La verdadera libertad no consiste en hacer lo que a uno se le antoje, más bien surge de la obediencia a Dios. Parecería una extraña contradicción, pues ¿cómo puede uno ser libre, si debe vivir sometido a los preceptos del Hacedor? La verdadera libertad se consigue cuando se pasa a vivir bajo el gobierno de Dios, pues se deja de estar bajo la tirana y mortífera esclavitud del pecado.
Estar bajo la potestad del Altísimo implica disfrutar del gozo, la paz y el amor estables en la eternidad, lejos del dolor, de la enfermedad, del lloro y de los mil y un problemas de la vida, aunque se tenga que pasar por aflicción en esta vida.
Si tener que obedecer al pie de la letra los mandamientos de Dios es esclavizante, entonces cualquier mortal con dos dedos de frente querría estar sometido a dicha esclavitud, que en realidad es un maravilloso estado de libertad, pues la libertad genuina se encuentra donde rigen la verdad y la justicia de Cristo.

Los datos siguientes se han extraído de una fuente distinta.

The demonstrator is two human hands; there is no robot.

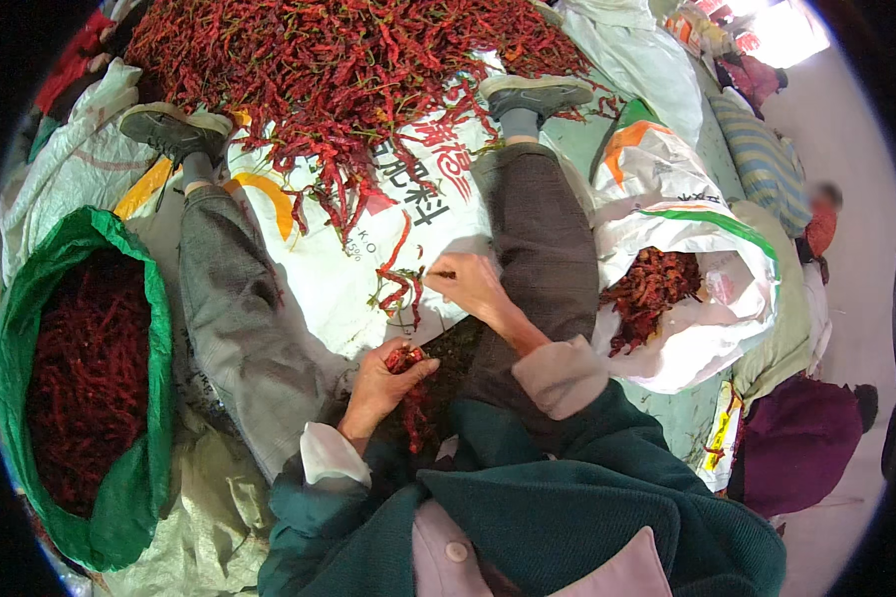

Lamentablemente sin el poder de Dios de por medio nadie tiene esos dos dedos de frente para querer alejarse del pecado. Una vez que el Espíritu Santo obra sobre el pecador esclavo del pecado, llevándolo a vida nueva, recién se apercibe de su maldad y su estado calamitoso de pecado. Su dolor por el pecado es grande y su alma sufre, dicha condición conduce hacía la cruz de Cristo y permite que se tome su guía. Solo queda seguir Su camino con el gozo en el corazón de todo creyente genuino, que se sabe totalmente libre de la esclavitud del pecado.
Les deseo un día muy bendecido.
“Es mejor decir la verdad que duele y luego sana, que la mentira que consuela y luego mata”. A.R.